▶ _Exercise objective_:
An exact copy of the data is required; the images should not appear in it.

*** Begin section ***

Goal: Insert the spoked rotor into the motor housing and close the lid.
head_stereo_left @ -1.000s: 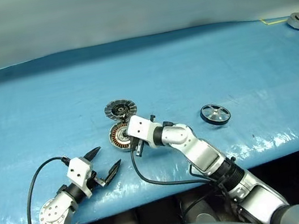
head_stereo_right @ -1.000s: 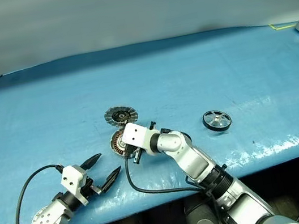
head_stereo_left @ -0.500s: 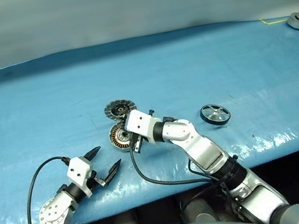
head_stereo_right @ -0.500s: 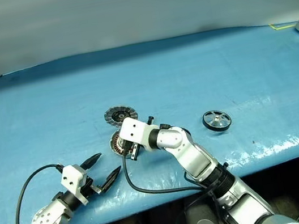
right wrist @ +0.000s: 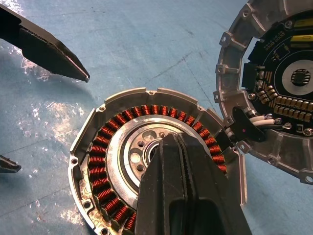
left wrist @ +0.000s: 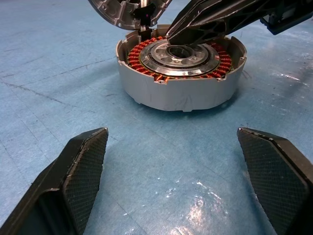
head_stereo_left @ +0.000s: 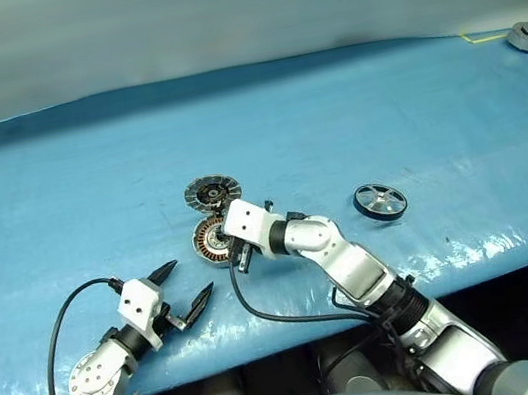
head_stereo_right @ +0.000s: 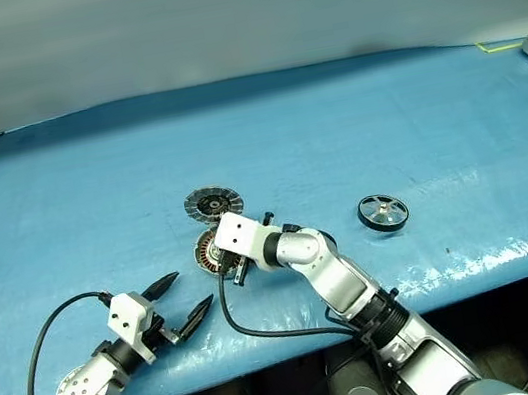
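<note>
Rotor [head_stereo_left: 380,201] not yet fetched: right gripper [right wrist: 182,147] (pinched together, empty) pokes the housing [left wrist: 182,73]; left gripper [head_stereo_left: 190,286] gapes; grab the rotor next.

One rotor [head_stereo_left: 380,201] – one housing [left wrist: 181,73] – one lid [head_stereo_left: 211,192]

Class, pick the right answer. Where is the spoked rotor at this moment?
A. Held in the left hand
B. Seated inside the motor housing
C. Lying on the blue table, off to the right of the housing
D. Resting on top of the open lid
C: the spoked rotor lies alone on the blue table, right of the motor housing, whose windings are uncovered.
</note>
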Tool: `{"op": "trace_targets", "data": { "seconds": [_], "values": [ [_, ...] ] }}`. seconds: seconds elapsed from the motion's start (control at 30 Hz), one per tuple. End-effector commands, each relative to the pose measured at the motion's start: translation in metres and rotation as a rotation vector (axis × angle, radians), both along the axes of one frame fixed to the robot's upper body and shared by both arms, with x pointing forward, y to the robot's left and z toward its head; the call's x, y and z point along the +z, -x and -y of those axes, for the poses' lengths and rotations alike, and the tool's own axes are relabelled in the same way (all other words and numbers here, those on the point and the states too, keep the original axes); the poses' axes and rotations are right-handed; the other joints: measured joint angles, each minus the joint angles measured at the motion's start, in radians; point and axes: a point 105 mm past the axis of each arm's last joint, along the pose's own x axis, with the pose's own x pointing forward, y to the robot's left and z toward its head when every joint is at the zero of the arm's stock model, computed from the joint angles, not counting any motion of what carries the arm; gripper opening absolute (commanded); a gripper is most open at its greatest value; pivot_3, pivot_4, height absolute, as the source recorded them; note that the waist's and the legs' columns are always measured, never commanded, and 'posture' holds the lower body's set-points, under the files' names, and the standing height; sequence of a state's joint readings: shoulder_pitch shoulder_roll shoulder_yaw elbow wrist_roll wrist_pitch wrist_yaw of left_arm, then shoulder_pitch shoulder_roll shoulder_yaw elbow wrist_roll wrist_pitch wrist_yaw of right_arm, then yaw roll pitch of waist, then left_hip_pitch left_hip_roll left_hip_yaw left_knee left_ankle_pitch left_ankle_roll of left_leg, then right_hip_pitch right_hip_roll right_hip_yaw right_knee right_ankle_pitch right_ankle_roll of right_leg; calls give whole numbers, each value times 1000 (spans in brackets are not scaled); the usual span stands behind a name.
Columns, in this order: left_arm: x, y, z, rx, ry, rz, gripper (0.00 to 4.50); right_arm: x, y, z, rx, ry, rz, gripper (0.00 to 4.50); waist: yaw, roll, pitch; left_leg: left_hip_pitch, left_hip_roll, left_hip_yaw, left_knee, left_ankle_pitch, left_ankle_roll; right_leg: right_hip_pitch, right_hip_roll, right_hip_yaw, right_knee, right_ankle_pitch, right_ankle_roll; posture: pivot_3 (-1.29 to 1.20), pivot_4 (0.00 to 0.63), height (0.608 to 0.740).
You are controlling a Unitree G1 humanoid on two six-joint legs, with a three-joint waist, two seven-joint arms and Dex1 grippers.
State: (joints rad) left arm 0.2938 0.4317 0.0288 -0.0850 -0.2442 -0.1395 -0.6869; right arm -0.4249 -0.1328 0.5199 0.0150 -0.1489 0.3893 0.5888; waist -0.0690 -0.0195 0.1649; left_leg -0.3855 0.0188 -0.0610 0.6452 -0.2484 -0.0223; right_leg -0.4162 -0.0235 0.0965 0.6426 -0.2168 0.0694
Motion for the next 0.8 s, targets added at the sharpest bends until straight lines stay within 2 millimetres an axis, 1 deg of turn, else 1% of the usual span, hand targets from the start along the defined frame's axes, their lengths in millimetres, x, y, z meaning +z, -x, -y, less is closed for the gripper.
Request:
{"op": "trace_targets", "data": {
  "seconds": [0.03, 0.13, 0.33, 0.63, 0.8],
  "values": [
    [7, -1, 0, -1, -1, 34, 4500, 13, -3, -3, 8, -37, 43, 17, 0, 0, 0, 0, 0, 0, 0, 0, 0, 0, 0, 0, 0, 0, 0, 0, 150, 740],
    [6, -1, 0, 0, -1, 33, 4500, 10, -3, -3, 9, -27, 37, 17, 0, 0, 0, 0, 0, 0, 0, 0, 0, 0, 0, 0, 0, 0, 0, 0, 150, 740],
    [7, -1, 0, 2, -2, 34, 4500, -6, -1, -1, 12, 43, 14, 17, 0, 0, 0, 0, 0, 0, 0, 0, 0, 0, 0, 0, 0, 0, 0, 0, 150, 740],
    [7, -1, 0, -1, -3, 33, 4500, -12, 2, 3, 10, 71, -5, 17, 0, 0, 0, 1, 0, 0, 0, 0, 0, 1, 0, 0, 0, 0, 0, 0, 150, 740],
    [7, -2, 0, -3, -3, 34, 4500, -26, 2, 6, -2, 113, -39, 17, 0, 0, 0, 2, 0, 0, 0, 0, 0, 1, 0, 0, 0, 0, 0, 0, 150, 740]
  ]
}}
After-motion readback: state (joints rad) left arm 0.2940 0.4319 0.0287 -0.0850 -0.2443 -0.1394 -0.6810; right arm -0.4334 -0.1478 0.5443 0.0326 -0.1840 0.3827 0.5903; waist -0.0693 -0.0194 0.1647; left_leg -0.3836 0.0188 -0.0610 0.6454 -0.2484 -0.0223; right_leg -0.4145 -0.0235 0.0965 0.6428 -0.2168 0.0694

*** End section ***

▶ _Response area_:
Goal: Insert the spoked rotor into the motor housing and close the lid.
head_stereo_left @ -1.000s: 
head_stereo_right @ -1.000s: 
head_stereo_left @ -0.500s: 
head_stereo_right @ -0.500s: 
right wrist @ +0.000s: 
left wrist @ +0.000s: 
head_stereo_left @ +0.000s: 
head_stereo_right @ +0.000s: 
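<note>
Rotor [head_stereo_left: 380,201] not yet fetched: right gripper [right wrist: 182,147] (pinched together, empty) pokes the housing [left wrist: 182,73]; left gripper [head_stereo_left: 190,286] gapes; grab the rotor next.

One rotor [head_stereo_left: 380,201] – one housing [left wrist: 181,73] – one lid [head_stereo_left: 211,192]

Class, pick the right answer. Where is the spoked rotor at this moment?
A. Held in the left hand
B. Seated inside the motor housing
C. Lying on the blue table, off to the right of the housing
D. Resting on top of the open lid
C: the spoked rotor lies alone on the blue table, right of the motor housing, whose windings are uncovered.
</note>
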Tool: `{"op": "trace_targets", "data": { "seconds": [_], "values": [ [_, ...] ] }}`. seconds: seconds elapsed from the motion's start (control at 30 Hz), one per tuple. End-effector commands, each relative to the pose measured at the motion's start: translation in metres and rotation as a rotation vector (axis × angle, radians), both along the axes of one frame fixed to the robot's upper body and shared by both arms, with x pointing forward, y to the robot's left and z toward its head; the call's x, y and z point along the +z, -x and -y of those axes, for the poses' lengths and rotations alike, and the tool's own axes are relabelled in the same way (all other words and numbers here, those on the point and the states too, keep the original axes); the poses' axes and rotations are right-handed; the other joints: measured joint angles, each minus the joint angles measured at the motion's start, in radians; point and axes: a point 105 mm past the axis of each arm's last joint, along the pose's own x axis, with the pose's own x pointing forward, y to the robot's left and z toward its head when every joint is at the zero of the arm's stock model, computed from the joint angles, not counting any motion of what carries the arm; gripper opening absolute (commanded); a gripper is most open at its greatest value; pivot_3, pivot_4, height absolute, as the source recorded them; note that the waist's and the legs' columns are always measured, never commanded, and 'posture' holds the lower body's set-points, under the files' names, and the standing height; sequence of a state's joint readings: shoulder_pitch shoulder_roll shoulder_yaw elbow wrist_roll wrist_pitch wrist_yaw of left_arm, then shoulder_pitch shoulder_roll shoulder_yaw elbow wrist_roll wrist_pitch wrist_yaw of right_arm, then yaw roll pitch of waist, then left_hip_pitch left_hip_roll left_hip_yaw left_knee left_ankle_pitch left_ankle_roll of left_leg, then right_hip_pitch right_hip_roll right_hip_yaw right_knee right_ankle_pitch right_ankle_roll of right_leg; calls give whole numbers, each value times 1000 (spans in brackets are not scaled); the usual span stands behind a name.
Columns, in this order: left_arm: x, y, z, rx, ry, rz, gripper (0.00 to 4.50); right_arm: x, y, z, rx, ry, rz, gripper (0.00 to 4.50); waist: yaw, roll, pitch; left_leg: left_hip_pitch, left_hip_roll, left_hip_yaw, left_knee, left_ankle_pitch, left_ankle_roll; right_leg: right_hip_pitch, right_hip_roll, right_hip_yaw, right_knee, right_ankle_pitch, right_ankle_roll; posture: pivot_3 (-1.29 to 1.20), pivot_4 (0.00 to 0.63), height (0.608 to 0.740).
You are controlling a Unitree G1 humanoid on two six-joint legs, with a three-joint waist, two seven-joint arms and Dex1 grippers.
State: (joints rad) left arm 0.2938 0.4317 0.0288 -0.0850 -0.2442 -0.1395 -0.6869; right arm -0.4249 -0.1328 0.5199 0.0150 -0.1489 0.3893 0.5888; waist -0.0690 -0.0195 0.1649; left_leg -0.3855 0.0188 -0.0610 0.6452 -0.2484 -0.0223; right_leg -0.4162 -0.0235 0.0965 0.6426 -0.2168 0.0694
Motion for the next 0.8 s, targets added at the sharpest bends until straight lines stay within 2 millimetres an axis, 1 deg of turn, else 1% of the usual span, hand targets from the start along the defined frame's axes, their lengths in millimetres, x, y, z meaning +z, -x, -y, less is closed for the gripper.
Request:
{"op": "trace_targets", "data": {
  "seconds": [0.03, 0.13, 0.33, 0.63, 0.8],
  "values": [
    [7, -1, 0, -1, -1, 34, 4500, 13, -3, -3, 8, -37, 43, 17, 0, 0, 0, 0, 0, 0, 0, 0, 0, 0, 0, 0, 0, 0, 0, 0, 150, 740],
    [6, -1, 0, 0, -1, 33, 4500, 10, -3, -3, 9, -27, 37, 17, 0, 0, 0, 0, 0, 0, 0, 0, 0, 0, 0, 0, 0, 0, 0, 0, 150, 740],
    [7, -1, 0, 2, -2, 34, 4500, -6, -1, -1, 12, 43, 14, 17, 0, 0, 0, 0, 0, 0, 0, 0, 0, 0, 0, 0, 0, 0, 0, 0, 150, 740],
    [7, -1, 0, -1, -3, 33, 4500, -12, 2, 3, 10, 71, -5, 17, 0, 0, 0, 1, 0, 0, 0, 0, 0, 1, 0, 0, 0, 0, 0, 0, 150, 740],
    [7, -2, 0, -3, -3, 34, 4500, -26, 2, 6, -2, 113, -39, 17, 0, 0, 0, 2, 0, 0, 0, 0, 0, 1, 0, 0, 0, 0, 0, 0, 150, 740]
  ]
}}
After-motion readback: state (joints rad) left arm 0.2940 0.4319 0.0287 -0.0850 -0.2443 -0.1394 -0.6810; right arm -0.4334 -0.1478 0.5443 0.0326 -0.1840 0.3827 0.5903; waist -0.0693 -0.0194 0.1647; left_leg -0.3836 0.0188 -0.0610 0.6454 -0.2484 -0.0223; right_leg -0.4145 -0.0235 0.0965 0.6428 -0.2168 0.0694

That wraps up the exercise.